A company’s method of the filing of its income tax returns, whether cash, accrual, percentage-of-completion or completed contract are reflected on the return. Generally all companies with inventory would file on an accrual basis to ensure that cost of purchases of items still in inventory are not unduly expensed. Otherwise, typically it is tax advantageous to file your tax return on a cash basis, assuming you qualify. Also in this section of the return the Business Activity of the return is shown as to whether the items sold of the company are a product or a service. Here ABC Company would list that it is a cash basis taxpayer detailing the business that it does.

Tax Preference Items

As all of the earnings flow down to the respective owners of an S Corporation to their individual returns so do any tax preference items such as interest income, contributions and Section 179 depreciation so that owners may reflect in the correct locations of their personal returns these respective items. Here ABC Company would delineate the Section 179 Depreciation of $10,000 and Contributions of $1,000.

Balance Sheet

On Form 1120S there is a section of the return to reflect the Balance Sheet for the current and the prior year. Here all of a company’s current assets, long term assets (such as fixed assets), current and long term liabilities, common stock, additional paid-in-capital, and retained earnings are reflected. Supporting schedules, if needed, to substantiate the balance listed are also frequently shown. Here ABC Company would detail and list its Balance Sheet accounts as of the close of the last two taxable years.

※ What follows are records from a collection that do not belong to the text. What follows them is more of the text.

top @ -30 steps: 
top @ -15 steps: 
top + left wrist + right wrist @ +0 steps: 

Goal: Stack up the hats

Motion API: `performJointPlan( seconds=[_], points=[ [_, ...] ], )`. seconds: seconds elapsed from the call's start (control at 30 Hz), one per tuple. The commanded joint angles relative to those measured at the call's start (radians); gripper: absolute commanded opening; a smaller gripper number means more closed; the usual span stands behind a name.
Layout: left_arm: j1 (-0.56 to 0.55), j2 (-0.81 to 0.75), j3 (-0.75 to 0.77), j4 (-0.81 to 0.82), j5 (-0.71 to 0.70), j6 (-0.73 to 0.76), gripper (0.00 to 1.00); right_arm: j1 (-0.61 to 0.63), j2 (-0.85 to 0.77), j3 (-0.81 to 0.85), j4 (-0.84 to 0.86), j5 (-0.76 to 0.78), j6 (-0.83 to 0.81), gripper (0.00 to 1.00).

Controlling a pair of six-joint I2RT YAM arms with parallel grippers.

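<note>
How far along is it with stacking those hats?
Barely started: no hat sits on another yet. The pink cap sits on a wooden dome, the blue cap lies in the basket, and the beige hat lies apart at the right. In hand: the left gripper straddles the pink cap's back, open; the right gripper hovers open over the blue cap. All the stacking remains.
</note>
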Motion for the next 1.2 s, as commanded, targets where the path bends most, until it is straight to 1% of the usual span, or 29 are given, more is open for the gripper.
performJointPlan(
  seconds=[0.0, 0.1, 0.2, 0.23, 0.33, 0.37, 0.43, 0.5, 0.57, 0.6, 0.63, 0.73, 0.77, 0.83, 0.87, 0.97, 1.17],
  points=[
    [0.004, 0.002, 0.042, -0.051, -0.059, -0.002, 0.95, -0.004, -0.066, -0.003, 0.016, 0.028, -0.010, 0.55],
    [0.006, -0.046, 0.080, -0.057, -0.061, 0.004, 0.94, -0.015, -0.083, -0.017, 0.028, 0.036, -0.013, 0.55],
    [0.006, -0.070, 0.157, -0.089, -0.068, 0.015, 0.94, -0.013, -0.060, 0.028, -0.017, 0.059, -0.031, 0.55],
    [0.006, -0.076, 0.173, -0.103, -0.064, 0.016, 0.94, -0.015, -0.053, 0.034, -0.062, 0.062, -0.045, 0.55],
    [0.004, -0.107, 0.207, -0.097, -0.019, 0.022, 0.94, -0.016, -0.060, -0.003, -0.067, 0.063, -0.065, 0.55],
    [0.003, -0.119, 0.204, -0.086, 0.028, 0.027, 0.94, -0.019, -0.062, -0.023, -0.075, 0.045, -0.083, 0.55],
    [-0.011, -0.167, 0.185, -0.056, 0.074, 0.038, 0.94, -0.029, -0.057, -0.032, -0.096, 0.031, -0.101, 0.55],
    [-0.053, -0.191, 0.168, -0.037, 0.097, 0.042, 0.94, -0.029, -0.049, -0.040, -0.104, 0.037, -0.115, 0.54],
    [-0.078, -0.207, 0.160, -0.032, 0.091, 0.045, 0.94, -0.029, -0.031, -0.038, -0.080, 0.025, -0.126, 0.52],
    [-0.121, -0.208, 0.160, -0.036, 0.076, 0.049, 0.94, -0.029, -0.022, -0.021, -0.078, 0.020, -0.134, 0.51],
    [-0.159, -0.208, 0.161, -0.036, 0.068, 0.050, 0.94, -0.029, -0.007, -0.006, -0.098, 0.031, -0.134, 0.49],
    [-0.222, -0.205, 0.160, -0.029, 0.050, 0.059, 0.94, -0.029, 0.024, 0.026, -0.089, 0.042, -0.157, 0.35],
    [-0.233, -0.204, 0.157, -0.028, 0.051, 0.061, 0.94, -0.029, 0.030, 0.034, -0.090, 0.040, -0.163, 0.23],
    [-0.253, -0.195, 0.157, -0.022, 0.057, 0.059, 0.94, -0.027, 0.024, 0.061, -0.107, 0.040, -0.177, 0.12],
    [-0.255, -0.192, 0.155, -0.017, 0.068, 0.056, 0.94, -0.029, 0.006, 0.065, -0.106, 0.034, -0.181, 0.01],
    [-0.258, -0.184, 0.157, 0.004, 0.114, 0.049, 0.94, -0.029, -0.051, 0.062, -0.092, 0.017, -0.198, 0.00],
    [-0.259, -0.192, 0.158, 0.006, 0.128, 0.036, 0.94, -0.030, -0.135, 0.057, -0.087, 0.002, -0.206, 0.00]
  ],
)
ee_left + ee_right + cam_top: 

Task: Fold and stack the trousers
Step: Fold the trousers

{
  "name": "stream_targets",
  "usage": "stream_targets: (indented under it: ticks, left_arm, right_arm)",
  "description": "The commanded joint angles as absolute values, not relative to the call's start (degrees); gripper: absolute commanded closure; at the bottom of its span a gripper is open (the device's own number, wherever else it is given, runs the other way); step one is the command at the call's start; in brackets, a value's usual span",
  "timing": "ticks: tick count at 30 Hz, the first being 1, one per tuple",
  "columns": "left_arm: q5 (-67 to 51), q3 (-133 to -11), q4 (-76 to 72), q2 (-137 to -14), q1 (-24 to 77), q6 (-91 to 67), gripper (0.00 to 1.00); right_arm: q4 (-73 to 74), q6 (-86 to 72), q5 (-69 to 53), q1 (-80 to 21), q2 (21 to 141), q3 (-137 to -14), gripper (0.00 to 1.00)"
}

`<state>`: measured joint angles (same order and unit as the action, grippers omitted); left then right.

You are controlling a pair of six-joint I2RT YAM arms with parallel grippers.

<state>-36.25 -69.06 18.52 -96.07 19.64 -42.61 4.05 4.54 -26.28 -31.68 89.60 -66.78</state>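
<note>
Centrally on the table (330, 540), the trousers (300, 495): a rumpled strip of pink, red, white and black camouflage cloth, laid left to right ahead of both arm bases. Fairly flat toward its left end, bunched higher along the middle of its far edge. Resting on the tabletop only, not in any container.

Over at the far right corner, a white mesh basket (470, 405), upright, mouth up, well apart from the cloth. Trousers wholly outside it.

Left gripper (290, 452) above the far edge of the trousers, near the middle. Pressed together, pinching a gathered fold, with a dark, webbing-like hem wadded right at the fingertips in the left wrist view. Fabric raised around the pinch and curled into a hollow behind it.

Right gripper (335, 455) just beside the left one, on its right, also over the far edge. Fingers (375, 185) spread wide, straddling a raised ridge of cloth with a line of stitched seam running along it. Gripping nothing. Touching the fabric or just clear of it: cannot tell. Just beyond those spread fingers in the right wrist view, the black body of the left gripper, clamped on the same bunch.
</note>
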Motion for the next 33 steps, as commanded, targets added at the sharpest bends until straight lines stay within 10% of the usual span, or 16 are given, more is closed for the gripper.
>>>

Reconciliation of Income (Loss) per Books With Income (Loss) per Return

Here a schedule is performed which details and reconciles book income to taxable income as delineated on the return detailing any timing or permanent tax differences. Here ABC Company would detail (as per the above reconciliation) how the company’s internal Profit & Loss reconciles to the Taxable Income as reflected on the return (Form 1120S).

Analysis of Accumulated Adjustments Account & Shareholder’s Undistributed Taxable Income

This schedule is on the page of the Form 1120S and reconciles all adjustments to the retained earnings account including the amount of taxable income (loss) and netting those against shareholder distributions. S Corporation owners pay taxes on all the company’s earnings “when they make the profit, rather than when the profit is distributed.” For example if a company has in a given year $100,000 of taxable profit, then the owners would pay tax on the $100,000 in the year the money is made, rather than the year when a shareholder distribution for these monies are made to the company’s owners. Here ABC Company would detail the roll forward of the prior year retained earnings account to the current year balances reflecting the taxable income of $19,000, tax preference items, any non-deductible (for tax purposes) business expenses and shareholder distributions.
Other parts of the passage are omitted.